» **What is needed**
Lines from the line with "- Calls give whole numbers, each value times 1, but" to the line with "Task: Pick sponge" in the entries below, and only those, must be output exactly, with both ends included.

[Data items]
============

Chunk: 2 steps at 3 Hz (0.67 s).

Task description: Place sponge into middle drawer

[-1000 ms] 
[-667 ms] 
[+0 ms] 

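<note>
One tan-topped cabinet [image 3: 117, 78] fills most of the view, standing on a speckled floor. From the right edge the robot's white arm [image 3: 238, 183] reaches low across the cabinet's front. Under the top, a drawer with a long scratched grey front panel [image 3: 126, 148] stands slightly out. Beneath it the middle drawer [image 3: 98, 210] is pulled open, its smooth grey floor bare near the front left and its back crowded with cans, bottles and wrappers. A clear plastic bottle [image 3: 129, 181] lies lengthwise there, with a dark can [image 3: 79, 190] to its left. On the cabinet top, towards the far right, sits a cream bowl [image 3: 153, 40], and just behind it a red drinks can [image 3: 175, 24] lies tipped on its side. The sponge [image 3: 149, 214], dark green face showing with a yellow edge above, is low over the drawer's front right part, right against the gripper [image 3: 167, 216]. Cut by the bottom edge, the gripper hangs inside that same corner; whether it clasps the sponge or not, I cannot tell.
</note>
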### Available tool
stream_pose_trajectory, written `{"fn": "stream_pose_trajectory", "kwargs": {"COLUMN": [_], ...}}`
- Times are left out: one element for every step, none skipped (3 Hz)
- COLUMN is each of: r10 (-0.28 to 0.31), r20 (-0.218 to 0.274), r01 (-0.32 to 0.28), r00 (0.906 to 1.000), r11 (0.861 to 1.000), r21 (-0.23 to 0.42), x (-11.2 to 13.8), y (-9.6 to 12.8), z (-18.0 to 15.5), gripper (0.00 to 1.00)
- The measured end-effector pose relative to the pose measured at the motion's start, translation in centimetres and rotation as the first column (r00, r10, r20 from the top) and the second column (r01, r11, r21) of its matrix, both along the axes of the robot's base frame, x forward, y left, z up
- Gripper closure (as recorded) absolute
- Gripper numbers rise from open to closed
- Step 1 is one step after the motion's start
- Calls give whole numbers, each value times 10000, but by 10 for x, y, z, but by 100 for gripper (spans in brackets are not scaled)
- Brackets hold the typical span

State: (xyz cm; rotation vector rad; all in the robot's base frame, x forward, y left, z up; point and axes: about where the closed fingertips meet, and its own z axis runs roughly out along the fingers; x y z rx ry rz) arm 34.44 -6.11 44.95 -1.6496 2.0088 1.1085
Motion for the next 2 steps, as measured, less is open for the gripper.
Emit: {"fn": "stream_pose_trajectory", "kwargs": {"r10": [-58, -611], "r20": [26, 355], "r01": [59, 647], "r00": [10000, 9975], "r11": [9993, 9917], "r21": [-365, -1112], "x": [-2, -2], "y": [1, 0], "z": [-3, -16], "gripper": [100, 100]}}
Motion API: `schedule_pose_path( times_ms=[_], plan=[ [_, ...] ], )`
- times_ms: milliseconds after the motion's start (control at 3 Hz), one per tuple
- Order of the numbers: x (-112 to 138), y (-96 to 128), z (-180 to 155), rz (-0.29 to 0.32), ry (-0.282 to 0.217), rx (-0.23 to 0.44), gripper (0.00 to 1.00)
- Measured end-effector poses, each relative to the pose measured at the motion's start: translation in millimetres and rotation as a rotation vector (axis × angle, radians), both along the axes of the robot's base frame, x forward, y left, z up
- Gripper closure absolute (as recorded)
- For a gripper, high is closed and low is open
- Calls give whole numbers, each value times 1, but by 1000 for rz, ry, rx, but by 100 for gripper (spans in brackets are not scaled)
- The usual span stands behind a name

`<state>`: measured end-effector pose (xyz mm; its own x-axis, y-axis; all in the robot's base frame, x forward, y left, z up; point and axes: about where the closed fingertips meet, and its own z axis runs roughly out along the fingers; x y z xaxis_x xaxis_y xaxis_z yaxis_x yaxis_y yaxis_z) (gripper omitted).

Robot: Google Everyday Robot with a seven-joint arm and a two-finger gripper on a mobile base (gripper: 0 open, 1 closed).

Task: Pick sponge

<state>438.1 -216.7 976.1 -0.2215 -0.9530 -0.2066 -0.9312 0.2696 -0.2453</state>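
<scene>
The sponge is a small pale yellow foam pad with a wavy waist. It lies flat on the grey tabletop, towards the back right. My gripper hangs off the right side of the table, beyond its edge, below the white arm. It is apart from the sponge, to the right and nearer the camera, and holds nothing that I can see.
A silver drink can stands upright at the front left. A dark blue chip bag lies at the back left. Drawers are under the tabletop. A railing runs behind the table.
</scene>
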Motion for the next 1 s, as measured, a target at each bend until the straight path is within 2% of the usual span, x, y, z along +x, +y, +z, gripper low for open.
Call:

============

» **Exercise result**
- Calls give whole numbers, each value times 1, but by 1000 for rz, ry, rx, but by 100 for gripper (spans in brackets are not scaled)
- The usual span stands behind a name

`<state>`: measured end-effector pose (xyz mm; its own x-axis, y-axis; all in the robot's base frame, x forward, y left, z up; point and axes: about where the closed fingertips meet, and its own z axis runs roughly out along the fingers; x y z xaxis_x xaxis_y xaxis_z yaxis_x yaxis_y yaxis_z) (gripper omitted).

Robot: Google Everyday Robot with a seven-joint arm and a two-finger gripper on a mobile base (gripper: 0 open, 1 closed).

Task: Pick sponge

Nothing more is needed to complete the output.